BRIEF
After finding "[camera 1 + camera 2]" in a line below, print that line and the rest of the lines exactly, leaving out all pictures.

DATA BLOCK
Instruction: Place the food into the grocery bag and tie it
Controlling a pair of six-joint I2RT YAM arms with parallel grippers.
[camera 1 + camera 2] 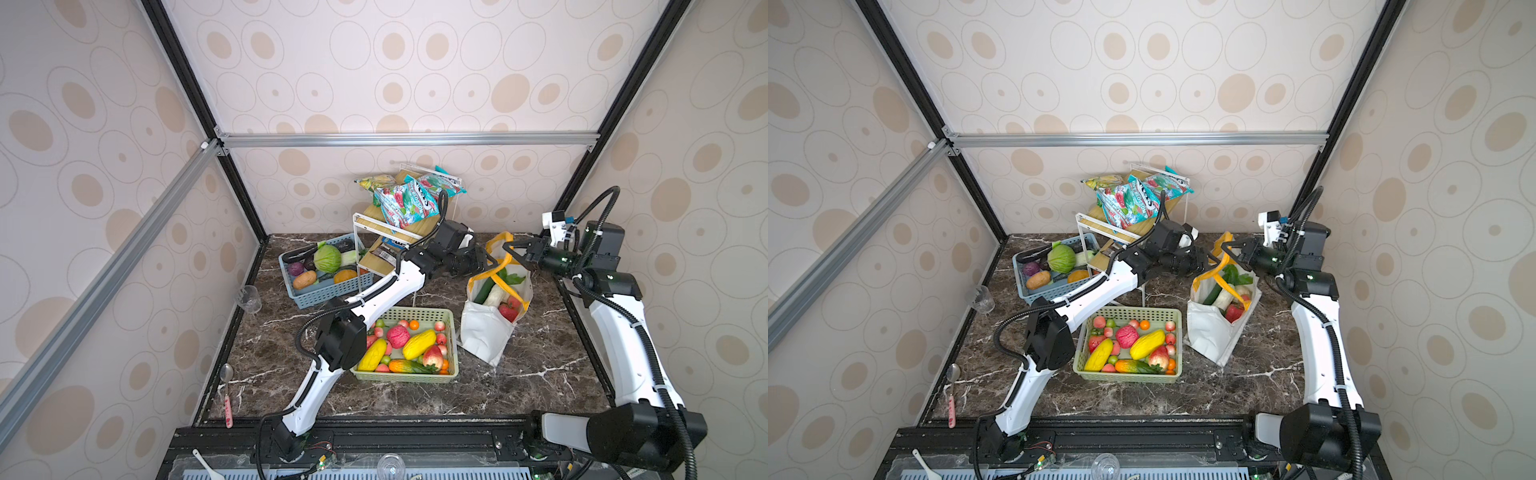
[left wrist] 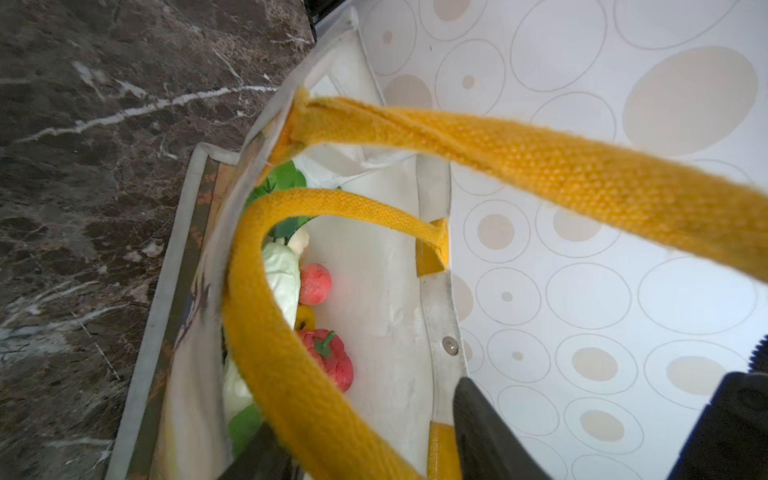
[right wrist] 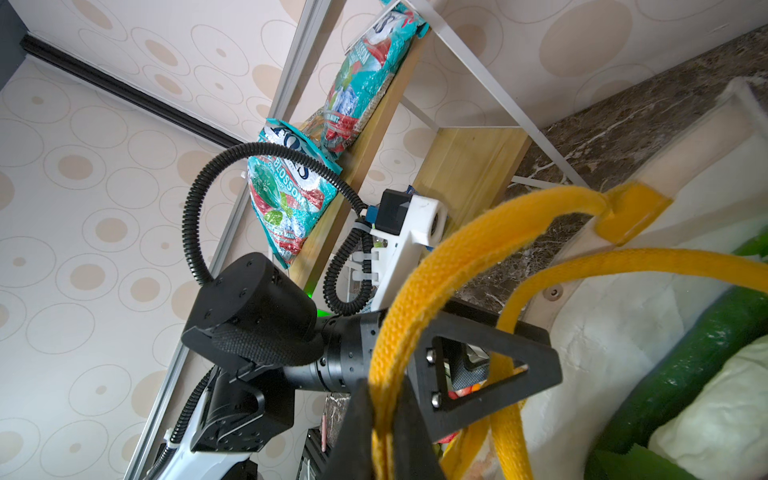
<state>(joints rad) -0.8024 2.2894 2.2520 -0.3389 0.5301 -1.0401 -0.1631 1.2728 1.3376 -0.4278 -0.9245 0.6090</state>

OUTPUT FOR THIS TASK
[camera 1 + camera 2] 
[left wrist] 
[right wrist] 
<state>(joints rad) -0.8024 2.2894 2.2520 -0.3389 0.5301 -1.0401 -0.1631 1.2728 1.3376 -0.4278 -0.9245 0.6090</state>

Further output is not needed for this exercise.